**What is needed:** Transcribe all data verbatim. Skip the pictures.

**Data segment:**

——

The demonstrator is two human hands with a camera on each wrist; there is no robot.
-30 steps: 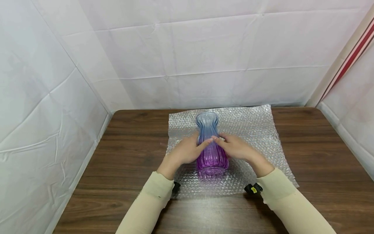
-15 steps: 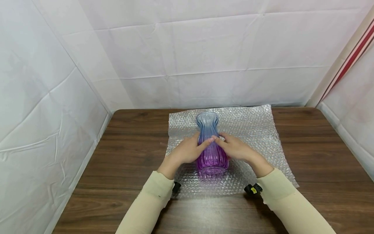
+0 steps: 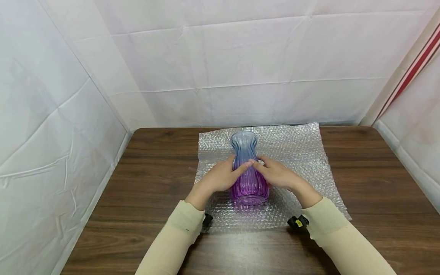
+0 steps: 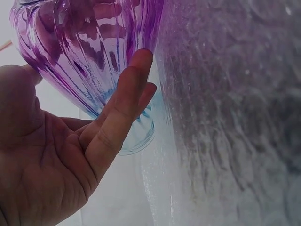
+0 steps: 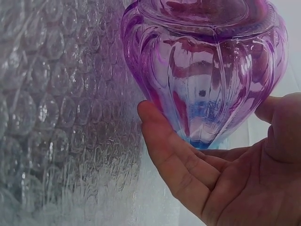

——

**Exercise output:**
The demonstrator is two human hands with a camera on each wrist; there is no robot.
-30 steps: 
-15 steps: 
+0 steps: 
+0 steps: 
+0 steps: 

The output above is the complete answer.